* [Exercise brief] Verbatim copy, images omitted: return the full listing.

* [Recorded data]

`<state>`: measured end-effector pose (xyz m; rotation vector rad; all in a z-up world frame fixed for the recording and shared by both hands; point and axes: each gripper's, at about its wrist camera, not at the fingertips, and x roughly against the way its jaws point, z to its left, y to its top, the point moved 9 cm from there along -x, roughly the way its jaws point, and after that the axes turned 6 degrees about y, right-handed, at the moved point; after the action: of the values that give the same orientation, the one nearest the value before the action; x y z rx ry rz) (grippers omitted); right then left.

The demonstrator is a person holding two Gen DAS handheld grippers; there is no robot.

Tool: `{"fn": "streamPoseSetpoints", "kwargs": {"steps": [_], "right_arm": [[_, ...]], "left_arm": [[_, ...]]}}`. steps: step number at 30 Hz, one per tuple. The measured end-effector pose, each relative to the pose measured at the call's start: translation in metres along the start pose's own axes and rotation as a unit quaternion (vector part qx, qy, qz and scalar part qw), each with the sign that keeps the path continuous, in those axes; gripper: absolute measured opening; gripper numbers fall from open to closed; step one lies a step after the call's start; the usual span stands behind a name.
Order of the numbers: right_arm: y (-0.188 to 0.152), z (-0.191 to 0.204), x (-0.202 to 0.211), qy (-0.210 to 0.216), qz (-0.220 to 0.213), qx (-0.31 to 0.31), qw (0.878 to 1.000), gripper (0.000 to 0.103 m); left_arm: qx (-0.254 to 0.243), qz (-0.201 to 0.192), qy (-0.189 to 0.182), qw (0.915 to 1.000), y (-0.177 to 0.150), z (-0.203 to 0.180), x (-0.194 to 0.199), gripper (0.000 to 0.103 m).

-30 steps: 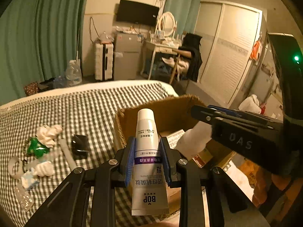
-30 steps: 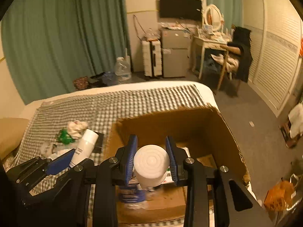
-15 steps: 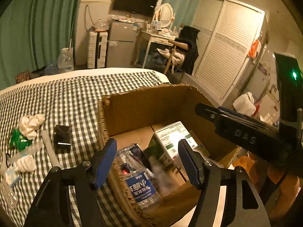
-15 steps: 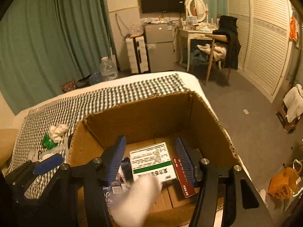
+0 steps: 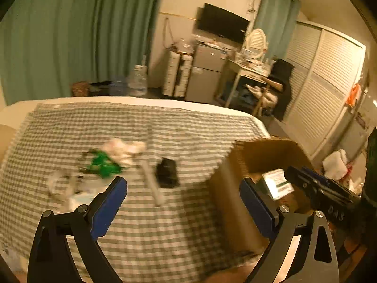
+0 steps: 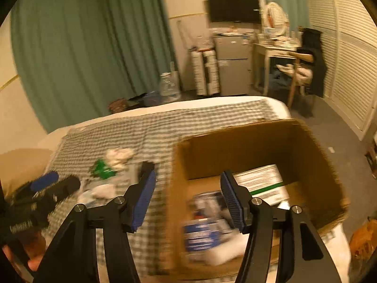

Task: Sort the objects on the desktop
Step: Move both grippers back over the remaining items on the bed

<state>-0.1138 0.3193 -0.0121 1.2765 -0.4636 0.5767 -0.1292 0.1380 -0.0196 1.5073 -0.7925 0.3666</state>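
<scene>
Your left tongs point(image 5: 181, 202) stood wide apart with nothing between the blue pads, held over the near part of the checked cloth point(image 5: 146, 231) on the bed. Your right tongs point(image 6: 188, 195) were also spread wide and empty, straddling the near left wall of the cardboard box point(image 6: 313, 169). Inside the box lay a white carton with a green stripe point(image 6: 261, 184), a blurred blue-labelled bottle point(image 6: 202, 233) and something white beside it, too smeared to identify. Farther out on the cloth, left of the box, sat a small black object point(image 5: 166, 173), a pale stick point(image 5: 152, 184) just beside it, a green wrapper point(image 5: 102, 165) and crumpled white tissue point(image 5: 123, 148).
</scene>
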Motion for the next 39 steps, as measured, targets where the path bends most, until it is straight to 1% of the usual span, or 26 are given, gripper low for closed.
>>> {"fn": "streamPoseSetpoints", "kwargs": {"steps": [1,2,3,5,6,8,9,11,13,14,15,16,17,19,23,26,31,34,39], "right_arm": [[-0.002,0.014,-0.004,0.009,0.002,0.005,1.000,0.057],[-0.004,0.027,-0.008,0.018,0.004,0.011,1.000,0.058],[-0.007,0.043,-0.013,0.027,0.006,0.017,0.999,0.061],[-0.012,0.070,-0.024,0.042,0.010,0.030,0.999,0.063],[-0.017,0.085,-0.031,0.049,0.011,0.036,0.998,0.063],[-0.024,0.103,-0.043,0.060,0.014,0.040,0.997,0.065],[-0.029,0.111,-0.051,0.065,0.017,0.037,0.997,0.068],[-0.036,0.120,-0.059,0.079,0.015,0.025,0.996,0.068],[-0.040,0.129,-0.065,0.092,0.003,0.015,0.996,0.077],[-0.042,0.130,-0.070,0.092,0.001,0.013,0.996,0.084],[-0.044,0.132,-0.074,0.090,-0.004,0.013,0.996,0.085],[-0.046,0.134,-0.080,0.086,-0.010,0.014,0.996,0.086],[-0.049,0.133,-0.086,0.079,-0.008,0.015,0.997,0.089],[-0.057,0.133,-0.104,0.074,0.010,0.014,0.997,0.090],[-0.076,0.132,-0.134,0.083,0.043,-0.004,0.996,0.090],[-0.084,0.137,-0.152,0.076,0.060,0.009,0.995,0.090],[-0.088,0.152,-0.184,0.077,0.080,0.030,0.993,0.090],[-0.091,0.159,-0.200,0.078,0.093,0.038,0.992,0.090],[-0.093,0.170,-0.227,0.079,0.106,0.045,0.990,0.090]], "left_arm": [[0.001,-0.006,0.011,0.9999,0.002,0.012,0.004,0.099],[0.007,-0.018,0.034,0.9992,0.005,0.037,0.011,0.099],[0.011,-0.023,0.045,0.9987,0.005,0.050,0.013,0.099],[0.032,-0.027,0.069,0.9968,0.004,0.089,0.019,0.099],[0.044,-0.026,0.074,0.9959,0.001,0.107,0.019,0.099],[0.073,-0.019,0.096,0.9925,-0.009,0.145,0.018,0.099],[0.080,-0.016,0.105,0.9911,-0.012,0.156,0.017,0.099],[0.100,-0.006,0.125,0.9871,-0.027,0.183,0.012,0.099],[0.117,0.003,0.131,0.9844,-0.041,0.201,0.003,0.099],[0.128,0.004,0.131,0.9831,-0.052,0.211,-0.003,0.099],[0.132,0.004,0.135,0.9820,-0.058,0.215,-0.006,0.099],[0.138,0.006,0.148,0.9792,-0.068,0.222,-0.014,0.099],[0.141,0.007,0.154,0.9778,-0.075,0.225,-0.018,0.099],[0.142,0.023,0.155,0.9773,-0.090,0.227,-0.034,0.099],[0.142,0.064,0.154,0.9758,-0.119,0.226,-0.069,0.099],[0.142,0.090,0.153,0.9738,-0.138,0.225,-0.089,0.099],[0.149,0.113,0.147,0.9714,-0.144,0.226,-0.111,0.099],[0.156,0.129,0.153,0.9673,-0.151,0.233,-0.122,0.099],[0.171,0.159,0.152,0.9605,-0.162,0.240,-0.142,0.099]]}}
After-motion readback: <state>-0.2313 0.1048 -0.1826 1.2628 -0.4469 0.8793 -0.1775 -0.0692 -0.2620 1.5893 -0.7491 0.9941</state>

* [Response area]
`<state>`: measured end-effector pose (xyz m; rotation vector rad; all in a z-up world frame fixed for the recording and shared by both hands; point and axes: each gripper's, at about its wrist camera, not at the fingertips, and x roughly against the way its jaws point, z to its left, y to its top, the point moved 9 cm from there along -x, roughly the way its jaws point, and after that the axes turned 6 degrees about y, right-handed, at the moved point; after the action: of the values that give the same orientation, the one nearest the value before the action; x y z rx ry rz) (grippers omitted); right then left.

The demonstrator is a person holding two Gen DAS handheld grippers; there is no robot.

Tool: `{"fn": "streamPoseSetpoints", "kwargs": {"steps": [_], "right_arm": [[_, ...]], "left_arm": [[_, ...]]}}`. steps: step number at 30 Hz, one per tuple. The measured end-effector pose, each relative to the pose measured at the call's start: translation in metres along the start pose's own axes and rotation as a unit quaternion (vector part qx, qy, qz and scalar part qw), each with the sign that keeps the path continuous, in those axes; gripper: absolute measured opening; gripper numbers fall from open to closed; step one lies a step after the call's start; the usual span stands behind a name.
Order of the numbers: right_arm: y (-0.188 to 0.152), z (-0.191 to 0.204), x (-0.202 to 0.211), qy (-0.210 to 0.216), qz (-0.220 to 0.213), qx (-0.31 to 0.31), qw (0.878 to 1.000), gripper (0.000 to 0.103 m); left_arm: qx (-0.254 to 0.243), qz (-0.201 to 0.192), qy (-0.189 to 0.182), qw (0.915 to 1.000), y (-0.177 to 0.150), z (-0.203 to 0.180), x (-0.194 to 0.199), gripper (0.000 to 0.103 m).

-30 steps: 
-30 steps: 
-15 steps: 
-15 steps: 
+0 steps: 
+0 steps: 

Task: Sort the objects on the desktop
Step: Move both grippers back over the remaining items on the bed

<state>-0.1138 0.3193 -0.0121 1.2765 -0.4636 0.5767 -0.1292 0.1380 -0.0196 1.5073 -0.7925 0.3666</state>
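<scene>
Your left tongs point(image 5: 181, 202) stood wide apart with nothing between the blue pads, held over the near part of the checked cloth point(image 5: 146, 231) on the bed. Your right tongs point(image 6: 188, 195) were also spread wide and empty, straddling the near left wall of the cardboard box point(image 6: 313, 169). Inside the box lay a white carton with a green stripe point(image 6: 261, 184), a blurred blue-labelled bottle point(image 6: 202, 233) and something white beside it, too smeared to identify. Farther out on the cloth, left of the box, sat a small black object point(image 5: 166, 173), a pale stick point(image 5: 152, 184) just beside it, a green wrapper point(image 5: 102, 165) and crumpled white tissue point(image 5: 123, 148).
</scene>
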Motion for the next 39 steps, as measured, targets where the path bends most, until it is straight to 1% of the usual span, or 26 are given, gripper low for closed.
>>> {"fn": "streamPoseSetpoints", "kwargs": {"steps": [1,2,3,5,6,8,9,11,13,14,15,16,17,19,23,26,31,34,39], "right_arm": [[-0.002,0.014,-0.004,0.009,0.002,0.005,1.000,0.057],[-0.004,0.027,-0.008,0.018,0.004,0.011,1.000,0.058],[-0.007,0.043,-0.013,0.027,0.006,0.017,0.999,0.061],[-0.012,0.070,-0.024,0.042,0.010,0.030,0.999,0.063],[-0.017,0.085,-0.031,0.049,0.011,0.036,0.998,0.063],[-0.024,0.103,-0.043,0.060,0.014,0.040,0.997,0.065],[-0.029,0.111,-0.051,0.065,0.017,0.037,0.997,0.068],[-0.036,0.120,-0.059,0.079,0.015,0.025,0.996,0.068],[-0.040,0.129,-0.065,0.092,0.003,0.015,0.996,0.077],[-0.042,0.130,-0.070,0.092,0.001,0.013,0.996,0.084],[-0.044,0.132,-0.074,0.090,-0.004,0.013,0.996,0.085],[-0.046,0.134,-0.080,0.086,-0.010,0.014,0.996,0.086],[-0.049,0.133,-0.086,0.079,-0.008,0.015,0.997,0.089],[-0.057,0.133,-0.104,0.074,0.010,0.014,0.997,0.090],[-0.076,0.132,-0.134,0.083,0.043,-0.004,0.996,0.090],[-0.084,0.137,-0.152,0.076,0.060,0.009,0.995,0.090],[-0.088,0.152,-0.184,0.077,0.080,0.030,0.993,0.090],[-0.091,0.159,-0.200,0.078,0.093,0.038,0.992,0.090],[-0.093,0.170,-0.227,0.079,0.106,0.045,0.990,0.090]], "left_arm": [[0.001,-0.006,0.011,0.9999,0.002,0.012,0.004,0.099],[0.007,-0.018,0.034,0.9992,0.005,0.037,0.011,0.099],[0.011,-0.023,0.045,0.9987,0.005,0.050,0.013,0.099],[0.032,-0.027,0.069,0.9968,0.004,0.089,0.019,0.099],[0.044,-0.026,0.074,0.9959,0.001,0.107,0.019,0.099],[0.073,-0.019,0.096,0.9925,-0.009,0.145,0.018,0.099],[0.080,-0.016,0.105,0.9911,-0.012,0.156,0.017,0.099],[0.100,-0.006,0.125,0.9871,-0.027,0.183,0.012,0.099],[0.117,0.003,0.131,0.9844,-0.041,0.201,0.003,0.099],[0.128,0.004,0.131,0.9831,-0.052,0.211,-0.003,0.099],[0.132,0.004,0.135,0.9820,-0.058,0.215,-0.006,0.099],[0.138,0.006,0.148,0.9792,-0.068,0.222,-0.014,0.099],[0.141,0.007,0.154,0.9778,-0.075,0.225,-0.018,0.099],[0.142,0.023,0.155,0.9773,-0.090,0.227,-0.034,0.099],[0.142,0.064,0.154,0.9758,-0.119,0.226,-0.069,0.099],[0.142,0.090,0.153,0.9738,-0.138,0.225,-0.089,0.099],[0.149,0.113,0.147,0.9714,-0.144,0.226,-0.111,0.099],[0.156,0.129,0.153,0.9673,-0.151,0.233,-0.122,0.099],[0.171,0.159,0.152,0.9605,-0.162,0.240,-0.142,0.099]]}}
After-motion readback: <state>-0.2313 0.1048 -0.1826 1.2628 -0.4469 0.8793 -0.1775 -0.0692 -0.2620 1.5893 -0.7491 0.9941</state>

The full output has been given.